(Records from a data collection)

————

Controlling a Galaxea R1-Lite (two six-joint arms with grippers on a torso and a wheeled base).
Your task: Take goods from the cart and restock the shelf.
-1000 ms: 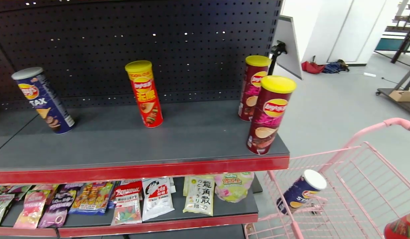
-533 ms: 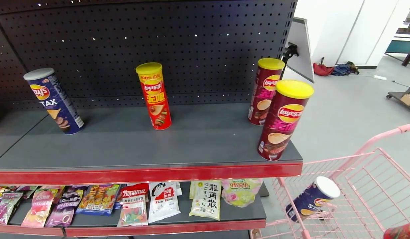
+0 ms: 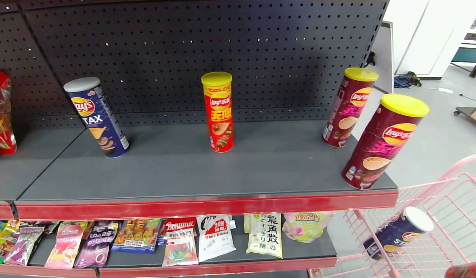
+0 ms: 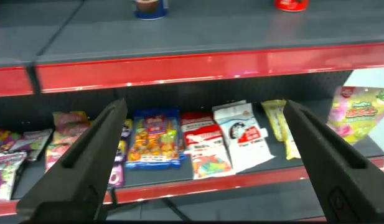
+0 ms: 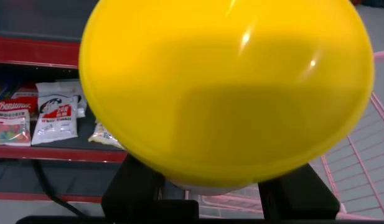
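Note:
On the upper shelf [image 3: 207, 202] stand a blue chip can [image 3: 96, 116], a red one [image 3: 219, 112] and two maroon ones with yellow lids [image 3: 350, 106] [image 3: 382, 143], the nearer at the right front corner. The pink cart [image 3: 450, 208] is at the lower right with a blue can [image 3: 398, 233] lying in it. My right gripper [image 5: 210, 186] is shut on a can with a yellow lid [image 5: 226, 87]; its red body pokes in at the head view's corner [image 3: 467, 270]. My left gripper [image 4: 204, 155] is open with nothing in it, facing the lower shelf.
Several snack bags [image 3: 218, 239] lie in a row on the lower shelf [image 3: 222, 266]. A bagged snack [image 3: 0, 116] stands at the far left of the upper shelf. Bare shelf surface lies between the cans. A perforated back panel [image 3: 184, 46] closes the rear.
The head camera has swung left, so the whole shelf has slid to the right in the picture. The cans keep their places relative to each other.

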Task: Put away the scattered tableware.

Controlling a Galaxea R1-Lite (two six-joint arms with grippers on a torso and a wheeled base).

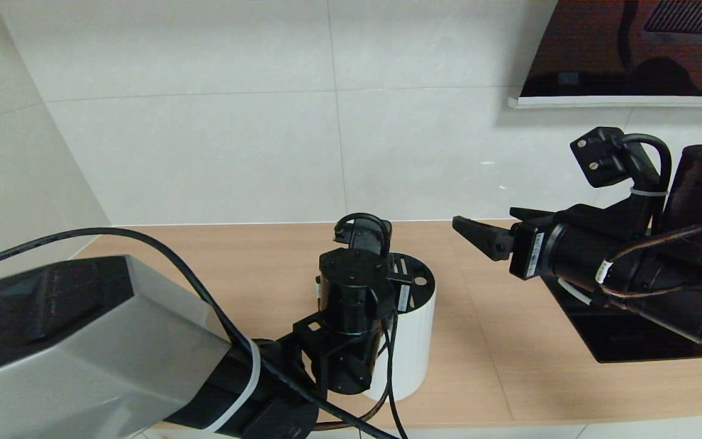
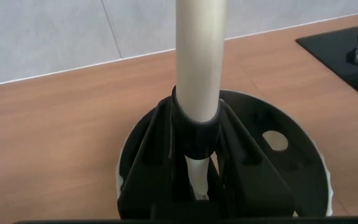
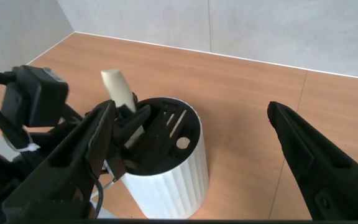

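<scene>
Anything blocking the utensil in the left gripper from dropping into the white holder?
Nothing visible. The left gripper holds the white-handled utensil directly over the holder, its lower end at the slotted black top.

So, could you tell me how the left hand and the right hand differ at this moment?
The left hand is shut on a cream-handled utensil; the right hand is open and empty. The left hand sits right over the white holder, while the right hand hangs off to that holder's right, above the counter. Both are black.
</scene>
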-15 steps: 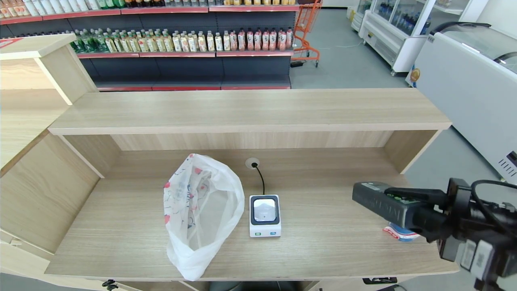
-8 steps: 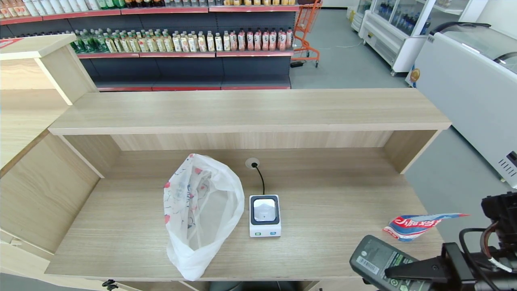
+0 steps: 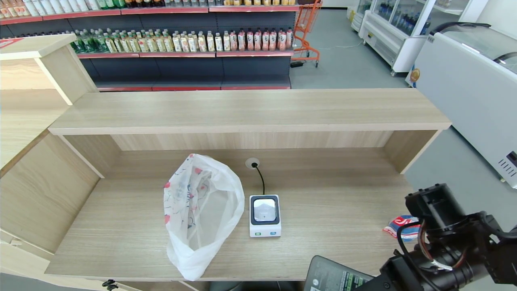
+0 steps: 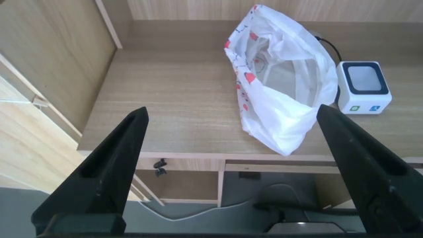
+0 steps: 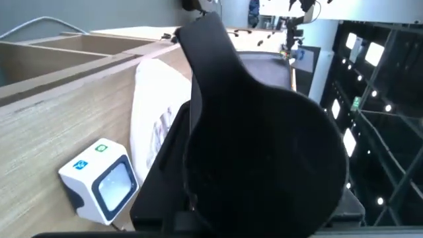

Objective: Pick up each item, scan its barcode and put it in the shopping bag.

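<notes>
A white plastic shopping bag [image 3: 202, 214] lies open on the wooden counter [image 3: 331, 206], left of the small white barcode scanner [image 3: 264, 215]. My right gripper [image 3: 375, 279] hangs at the counter's front edge, right of the scanner, shut on a dark flat pack [image 3: 333, 278] with a printed label facing up. That pack [image 5: 258, 145] looms black in the right wrist view, with the scanner [image 5: 99, 185] and bag [image 5: 155, 99] behind it. My left gripper [image 4: 231, 198] stays open in front of the counter, below the bag [image 4: 281, 86] and scanner [image 4: 362, 86].
A red, white and blue snack packet [image 3: 398, 222] lies near the counter's right end, partly behind my right arm. A raised shelf [image 3: 250, 111] runs along the back of the counter, with side walls at both ends. The scanner's cable [image 3: 259, 178] runs to a hole behind it.
My right arm has swung the dark pack down from above the counter's right end and leftward along the front edge. The arm now partly covers the snack packet.
</notes>
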Controlling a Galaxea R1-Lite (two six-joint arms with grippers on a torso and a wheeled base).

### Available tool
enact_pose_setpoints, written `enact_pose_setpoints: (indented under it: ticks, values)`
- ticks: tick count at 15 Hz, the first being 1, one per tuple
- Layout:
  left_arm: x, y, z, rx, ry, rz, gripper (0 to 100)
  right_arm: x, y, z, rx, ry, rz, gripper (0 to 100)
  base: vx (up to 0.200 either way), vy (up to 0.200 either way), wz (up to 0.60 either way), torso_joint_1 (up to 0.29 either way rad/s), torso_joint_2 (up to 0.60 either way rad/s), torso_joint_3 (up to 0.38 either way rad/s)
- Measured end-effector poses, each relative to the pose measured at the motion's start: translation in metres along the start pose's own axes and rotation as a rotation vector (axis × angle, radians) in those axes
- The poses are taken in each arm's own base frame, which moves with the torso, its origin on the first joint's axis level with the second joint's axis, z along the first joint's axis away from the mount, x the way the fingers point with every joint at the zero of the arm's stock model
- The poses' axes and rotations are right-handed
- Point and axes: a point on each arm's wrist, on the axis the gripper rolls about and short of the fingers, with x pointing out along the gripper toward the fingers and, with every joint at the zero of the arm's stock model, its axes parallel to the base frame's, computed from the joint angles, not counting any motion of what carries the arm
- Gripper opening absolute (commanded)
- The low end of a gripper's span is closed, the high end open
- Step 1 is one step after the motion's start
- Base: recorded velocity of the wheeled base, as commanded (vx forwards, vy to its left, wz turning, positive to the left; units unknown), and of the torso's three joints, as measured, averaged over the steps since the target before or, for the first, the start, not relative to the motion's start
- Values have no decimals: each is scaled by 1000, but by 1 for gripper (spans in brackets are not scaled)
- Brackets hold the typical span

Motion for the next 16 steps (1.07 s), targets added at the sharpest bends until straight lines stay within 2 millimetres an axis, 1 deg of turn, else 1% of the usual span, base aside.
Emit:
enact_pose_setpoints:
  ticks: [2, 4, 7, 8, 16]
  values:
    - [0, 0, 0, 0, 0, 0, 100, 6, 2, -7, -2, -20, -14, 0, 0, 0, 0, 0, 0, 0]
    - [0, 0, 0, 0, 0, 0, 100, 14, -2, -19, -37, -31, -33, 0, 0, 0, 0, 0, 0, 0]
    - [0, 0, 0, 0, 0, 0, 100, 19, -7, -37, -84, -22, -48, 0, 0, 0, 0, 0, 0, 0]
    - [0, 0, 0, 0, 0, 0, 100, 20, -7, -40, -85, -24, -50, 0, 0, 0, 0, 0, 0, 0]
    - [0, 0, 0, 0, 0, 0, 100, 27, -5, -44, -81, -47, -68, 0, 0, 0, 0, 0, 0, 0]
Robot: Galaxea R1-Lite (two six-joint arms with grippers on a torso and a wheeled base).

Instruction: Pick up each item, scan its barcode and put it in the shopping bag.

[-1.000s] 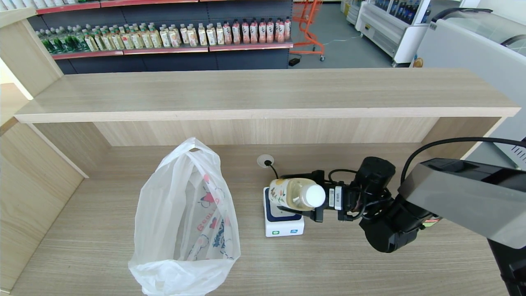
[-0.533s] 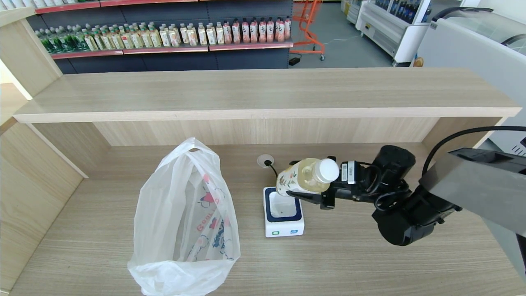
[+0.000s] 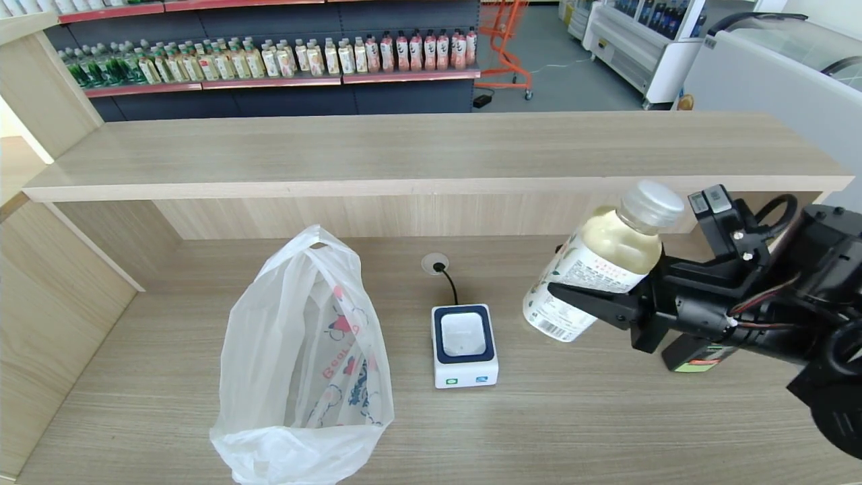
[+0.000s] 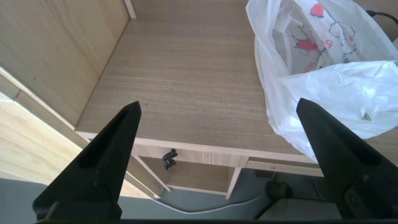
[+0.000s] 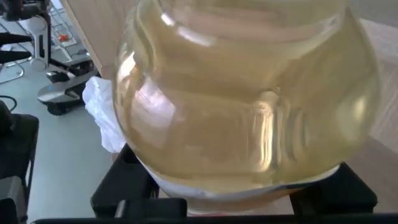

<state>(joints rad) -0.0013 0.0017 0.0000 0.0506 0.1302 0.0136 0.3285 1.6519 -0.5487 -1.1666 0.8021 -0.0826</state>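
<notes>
Pale wood-grain table (image 3: 606, 431) runs under a raised ledge (image 3: 431, 148) that closes its 12 o'clock side, with a side wall at 9 o'clock.

The right hand (image 3: 592, 303) is clamped around the middle of a drink bottle (image 3: 599, 269), held in the air at 3 o'clock from the barcode scanner (image 3: 465, 343). The bottle is tilted, its white cap up and away. The right wrist view looks straight at the bottle (image 5: 249, 106) and its pale liquid. The barcode (image 3: 555, 328) sits low on the label, near the base.

Whether it has been read I cannot tell. If not, the label patch should probably be turned to face the scanner window and held still above it.

The plastic shopping bag (image 3: 303, 377) stands at 9 o'clock from the scanner, slumped, with a printed packet inside. A soft bag may fold, so a drop from above its mouth looks safest.

The cap is near the ledge's front edge. The scanner cable (image 3: 450, 286) trails toward 12 o'clock. Open table lies at 6 o'clock.

The left hand (image 4: 219, 106) hangs spread apart, holding nothing, off the table's near edge by the bag.
</notes>
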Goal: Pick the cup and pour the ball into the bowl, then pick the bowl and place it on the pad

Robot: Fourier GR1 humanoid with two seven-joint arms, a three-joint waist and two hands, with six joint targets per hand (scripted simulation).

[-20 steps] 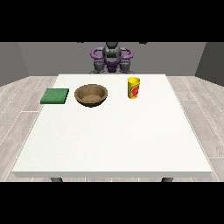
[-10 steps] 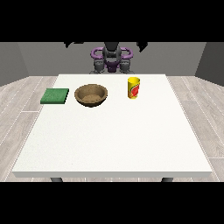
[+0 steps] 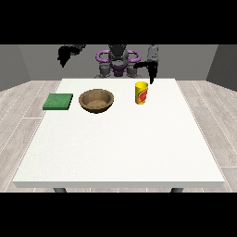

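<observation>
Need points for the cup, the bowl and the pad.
cup (image 3: 141, 94), front view, on its yellow side wall.
bowl (image 3: 96, 107), front view, on its brown outer wall nearest the camera.
pad (image 3: 58, 101), front view, on the middle of its green top.

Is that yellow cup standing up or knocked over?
Upright. The yellow cup with the red label stands on its base on the white table, open rim at the top, beside the brown wooden bowl.

Matt white table (image 3: 115, 148) bearing a wood-grained brown bowl (image 3: 96, 100), a smooth yellow cup (image 3: 141, 93) with red label, and a flat matt green pad (image 3: 58, 101).
</observation>
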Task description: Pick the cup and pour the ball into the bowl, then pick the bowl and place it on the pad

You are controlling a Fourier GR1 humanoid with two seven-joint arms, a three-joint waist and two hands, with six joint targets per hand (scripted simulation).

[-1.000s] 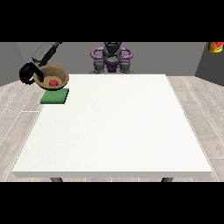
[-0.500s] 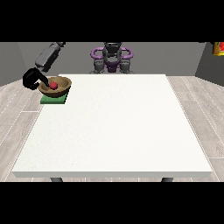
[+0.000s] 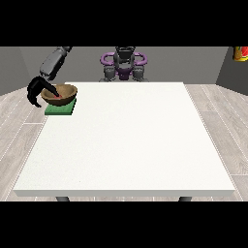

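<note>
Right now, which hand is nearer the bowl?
Right, which is the hand at the view's left. It is at the rim of the bowl, which sits on the green pad with the ball inside. No other hand shows anywhere in the view.

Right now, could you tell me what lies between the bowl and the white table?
The green pad lies there: in the front view, the bowl sits on it at the table's corner.

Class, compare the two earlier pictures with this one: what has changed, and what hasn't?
The bowl has settled lower onto the green pad, and the hand at the view's left has come down with it, at its rim. The red ball stays inside; the table is unchanged.
</note>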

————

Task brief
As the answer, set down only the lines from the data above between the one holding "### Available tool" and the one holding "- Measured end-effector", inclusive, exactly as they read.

Exercise solution
### Available tool
enact_pose_setpoints, written `enact_pose_setpoints: (indented under it: ticks, values)`
- ticks: tick count at 15 Hz, the first being 1, one per tuple
- Layout:
  left_arm: x, y, z, rx, ry, rz, gripper (0 to 100)
  right_arm: x, y, z, rx, ry, rz, gripper (0 to 100)
  base: vx (up to 0.200 either way), vy (up to 0.200 either way), wz (up to 0.60 either way), torso_joint_1 (up to 0.29 either way rad/s), torso_joint_2 (up to 0.60 either way rad/s), torso_joint_3 (up to 0.38 either way rad/s)
- Measured end-effector poses, each relative to the pose measured at the motion's start: translation in metres along the start pose's own axes and rotation as a rotation vector (axis × angle, radians) in those axes

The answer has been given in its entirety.